I am currently testing the Xavier NX for questions and answers using the jetson-voice container:

https://ngc.nvidia.com/catalog/containers/nvidia:jetson-voice

But it takes a good amount of time to return an answer if the given text is long.

I know the question might seem naive but as a trial; anyone can briefly give me the possible roadmap to allow the jetson-voice demo to learn something permanently.

i.e. currently what I feel the demo does is that it analyzes the given paragraphs each time it is given a new question to search for the suitable answer. If the given text is huge for example, it takes a long time to analyze the whole text and returns an answer.

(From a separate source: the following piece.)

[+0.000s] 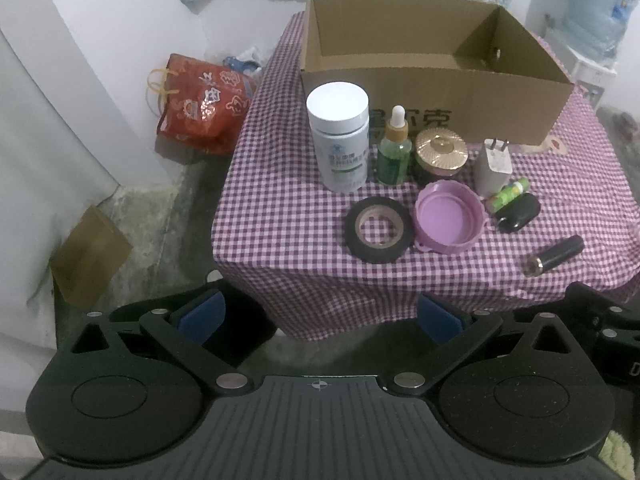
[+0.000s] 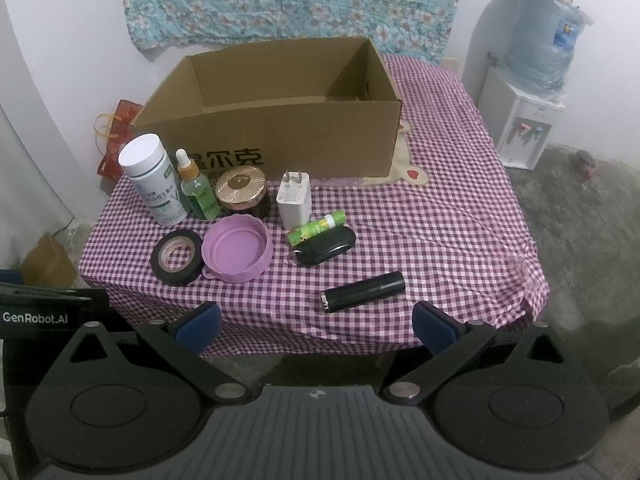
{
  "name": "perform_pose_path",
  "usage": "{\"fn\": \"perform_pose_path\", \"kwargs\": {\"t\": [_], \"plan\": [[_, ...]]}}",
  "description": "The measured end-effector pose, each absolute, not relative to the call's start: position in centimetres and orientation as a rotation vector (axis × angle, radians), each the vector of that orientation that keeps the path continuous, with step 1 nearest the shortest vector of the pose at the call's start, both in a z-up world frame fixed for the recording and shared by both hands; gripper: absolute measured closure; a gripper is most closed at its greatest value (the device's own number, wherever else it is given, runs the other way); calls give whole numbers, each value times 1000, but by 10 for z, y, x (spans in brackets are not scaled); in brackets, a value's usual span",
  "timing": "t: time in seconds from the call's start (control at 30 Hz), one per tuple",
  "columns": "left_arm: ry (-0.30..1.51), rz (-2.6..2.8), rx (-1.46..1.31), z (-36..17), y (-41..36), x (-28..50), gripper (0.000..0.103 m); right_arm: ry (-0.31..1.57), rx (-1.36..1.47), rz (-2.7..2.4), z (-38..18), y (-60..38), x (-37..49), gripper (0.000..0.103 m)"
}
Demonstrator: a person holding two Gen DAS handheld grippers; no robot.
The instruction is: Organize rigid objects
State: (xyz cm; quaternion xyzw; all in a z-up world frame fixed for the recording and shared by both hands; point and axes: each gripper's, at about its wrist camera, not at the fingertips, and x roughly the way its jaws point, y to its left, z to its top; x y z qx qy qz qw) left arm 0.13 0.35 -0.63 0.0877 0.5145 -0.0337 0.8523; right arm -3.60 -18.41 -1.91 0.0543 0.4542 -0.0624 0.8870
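On the checked tablecloth [image 2: 420, 232], every item sits outside the empty cardboard box [image 2: 280, 136]. Left gripper [image 1: 319, 316] and right gripper [image 2: 316, 326] both gape wide, holding nothing. Pre-grasp step; nearest pick looks like the black tube [image 2: 363, 286], needs straddling crosswise.

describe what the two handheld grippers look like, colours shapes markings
Both grippers are matte black plastic. The left gripper and right gripper each have two blue padded fingers on angled black link arms with silver pivot bolts, two round housings, and a ribbed grey centre plate. White "GenRobot.AI" lettering marks the other gripper's side, seen from the right wrist.
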Motion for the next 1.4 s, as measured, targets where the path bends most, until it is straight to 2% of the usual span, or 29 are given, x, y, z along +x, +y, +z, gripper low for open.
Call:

What I hope is to amend the behavior so that it makes the analysis one time and then reply to the questions faster, maybe, by storing the analysis result to like a library of Q&As categorized per subject to enhance the reply time,

Any thoughts on this would be appreciated.

Regards,

Hi @amehrez,

Good question - the question/answering models that I’ve seen all use the context paragraph to pull the answers from. What they are doing is more akin to similarity ranking than actually “learning” the source material. When the QA models are trained, they are typically trained on many different contexts (for example, from the Stanford SQuAD dataset).

I’m personally unware of a DNN that performs information retrieval on a knowledge base that is baked-into the model weights (without supplying context paragraph), but perhaps the community can share their experiences, or it is a part of the research.

Something I have been looking into recently is using light-weight BERT models like DistilBERT and MobileBERT which have similar accuracy/F1-score to BERT-Base, but have much faster performance. NeMo supports training of DistilBERT and Huggingface has a bunch of these models in their zoo.

Thanks, @dusty_nv for your thoughtful reply.

I wanted to try NeMo but unfortunately, still not supporting ARM processors.

Hope someone in the community has hands-on on this can give us more insights.

Regards,

You can train the NeMo notebooks on Google Colab and export them to ONNX. I am making some TensorRT wrappers for running on Jetson.

I did find that NeMo supports Information Retrieval model, but like QA it also appears to have passage/context text included in the input tokens.